START Records supplied

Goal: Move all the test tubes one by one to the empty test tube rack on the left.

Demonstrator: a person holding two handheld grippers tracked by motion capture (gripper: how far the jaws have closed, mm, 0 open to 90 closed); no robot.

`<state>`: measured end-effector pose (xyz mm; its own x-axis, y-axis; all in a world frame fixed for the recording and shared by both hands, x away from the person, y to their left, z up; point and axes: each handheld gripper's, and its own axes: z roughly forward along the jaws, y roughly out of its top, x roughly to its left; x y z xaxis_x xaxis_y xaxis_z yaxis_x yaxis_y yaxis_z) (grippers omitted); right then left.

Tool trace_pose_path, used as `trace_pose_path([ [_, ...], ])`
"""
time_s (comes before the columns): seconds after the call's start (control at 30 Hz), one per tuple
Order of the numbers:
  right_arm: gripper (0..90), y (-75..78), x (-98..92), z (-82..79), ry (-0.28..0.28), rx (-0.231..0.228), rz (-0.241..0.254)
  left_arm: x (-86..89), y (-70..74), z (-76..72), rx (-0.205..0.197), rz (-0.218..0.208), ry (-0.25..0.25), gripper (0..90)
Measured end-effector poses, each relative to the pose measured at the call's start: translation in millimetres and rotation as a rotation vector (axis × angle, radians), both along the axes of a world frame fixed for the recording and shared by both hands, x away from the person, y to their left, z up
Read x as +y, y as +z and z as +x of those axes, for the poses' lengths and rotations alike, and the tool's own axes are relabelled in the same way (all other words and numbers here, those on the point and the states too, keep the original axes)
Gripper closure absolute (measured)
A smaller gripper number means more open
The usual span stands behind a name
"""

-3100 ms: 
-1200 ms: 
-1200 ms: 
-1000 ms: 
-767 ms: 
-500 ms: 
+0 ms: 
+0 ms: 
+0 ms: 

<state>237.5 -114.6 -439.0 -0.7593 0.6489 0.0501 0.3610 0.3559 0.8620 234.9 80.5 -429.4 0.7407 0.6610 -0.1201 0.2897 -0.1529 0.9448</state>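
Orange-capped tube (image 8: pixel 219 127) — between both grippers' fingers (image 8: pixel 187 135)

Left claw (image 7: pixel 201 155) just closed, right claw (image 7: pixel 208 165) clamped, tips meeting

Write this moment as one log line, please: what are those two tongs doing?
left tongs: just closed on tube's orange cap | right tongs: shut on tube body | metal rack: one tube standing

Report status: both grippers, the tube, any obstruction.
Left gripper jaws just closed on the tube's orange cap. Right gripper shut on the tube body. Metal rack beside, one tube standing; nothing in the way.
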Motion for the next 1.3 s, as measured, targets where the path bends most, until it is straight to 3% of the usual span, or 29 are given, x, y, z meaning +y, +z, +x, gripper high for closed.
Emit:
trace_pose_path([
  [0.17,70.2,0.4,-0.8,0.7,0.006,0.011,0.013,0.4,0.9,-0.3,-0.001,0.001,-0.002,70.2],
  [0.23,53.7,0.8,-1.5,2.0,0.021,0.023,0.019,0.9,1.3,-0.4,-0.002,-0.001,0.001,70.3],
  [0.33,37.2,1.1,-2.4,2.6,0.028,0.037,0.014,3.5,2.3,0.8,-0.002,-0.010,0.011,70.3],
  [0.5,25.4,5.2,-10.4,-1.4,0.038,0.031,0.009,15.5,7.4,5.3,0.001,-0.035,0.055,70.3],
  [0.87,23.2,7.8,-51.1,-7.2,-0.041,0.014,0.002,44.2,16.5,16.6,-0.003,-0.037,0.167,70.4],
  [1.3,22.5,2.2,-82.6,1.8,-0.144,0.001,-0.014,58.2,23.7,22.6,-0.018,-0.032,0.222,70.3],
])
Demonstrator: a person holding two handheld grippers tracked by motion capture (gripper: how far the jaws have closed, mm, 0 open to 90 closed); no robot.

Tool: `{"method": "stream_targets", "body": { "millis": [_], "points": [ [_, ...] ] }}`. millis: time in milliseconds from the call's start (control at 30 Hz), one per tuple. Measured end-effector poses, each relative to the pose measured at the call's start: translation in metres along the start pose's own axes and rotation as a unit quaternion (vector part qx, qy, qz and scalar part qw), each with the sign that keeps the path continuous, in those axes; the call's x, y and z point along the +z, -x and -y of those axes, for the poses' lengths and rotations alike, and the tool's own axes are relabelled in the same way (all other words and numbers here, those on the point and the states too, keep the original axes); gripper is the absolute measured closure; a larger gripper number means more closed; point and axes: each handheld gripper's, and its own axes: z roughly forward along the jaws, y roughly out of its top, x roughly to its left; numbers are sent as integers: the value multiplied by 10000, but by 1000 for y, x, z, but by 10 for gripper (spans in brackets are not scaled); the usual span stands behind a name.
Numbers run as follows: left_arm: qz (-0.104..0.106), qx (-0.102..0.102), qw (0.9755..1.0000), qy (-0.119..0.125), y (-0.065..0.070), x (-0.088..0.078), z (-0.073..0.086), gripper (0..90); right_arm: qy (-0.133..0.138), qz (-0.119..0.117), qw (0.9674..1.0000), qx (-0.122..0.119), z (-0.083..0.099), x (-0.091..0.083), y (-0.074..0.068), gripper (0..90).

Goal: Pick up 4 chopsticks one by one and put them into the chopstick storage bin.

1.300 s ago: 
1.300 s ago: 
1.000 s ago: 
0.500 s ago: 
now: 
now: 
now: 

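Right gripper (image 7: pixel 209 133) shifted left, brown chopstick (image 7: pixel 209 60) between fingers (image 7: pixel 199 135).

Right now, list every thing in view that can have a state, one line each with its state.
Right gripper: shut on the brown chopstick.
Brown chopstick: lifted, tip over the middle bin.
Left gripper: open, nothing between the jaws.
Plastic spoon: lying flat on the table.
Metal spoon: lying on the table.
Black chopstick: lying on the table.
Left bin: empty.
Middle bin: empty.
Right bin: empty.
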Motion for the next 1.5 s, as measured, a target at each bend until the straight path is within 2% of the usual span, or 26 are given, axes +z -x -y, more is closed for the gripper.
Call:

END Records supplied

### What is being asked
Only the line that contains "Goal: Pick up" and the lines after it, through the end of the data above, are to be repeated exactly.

### Written solution
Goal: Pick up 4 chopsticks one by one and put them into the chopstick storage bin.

1.300 s ago: 
1.300 s ago: 
1.000 s ago: 
0.500 s ago: 
now: 
now: 
now: 

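Right gripper (image 7: pixel 209 133) shifted left, brown chopstick (image 7: pixel 209 60) between fingers (image 7: pixel 199 135).

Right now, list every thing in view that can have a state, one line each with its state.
Right gripper: shut on the brown chopstick.
Brown chopstick: lifted, tip over the middle bin.
Left gripper: open, nothing between the jaws.
Plastic spoon: lying flat on the table.
Metal spoon: lying on the table.
Black chopstick: lying on the table.
Left bin: empty.
Middle bin: empty.
Right bin: empty.
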Motion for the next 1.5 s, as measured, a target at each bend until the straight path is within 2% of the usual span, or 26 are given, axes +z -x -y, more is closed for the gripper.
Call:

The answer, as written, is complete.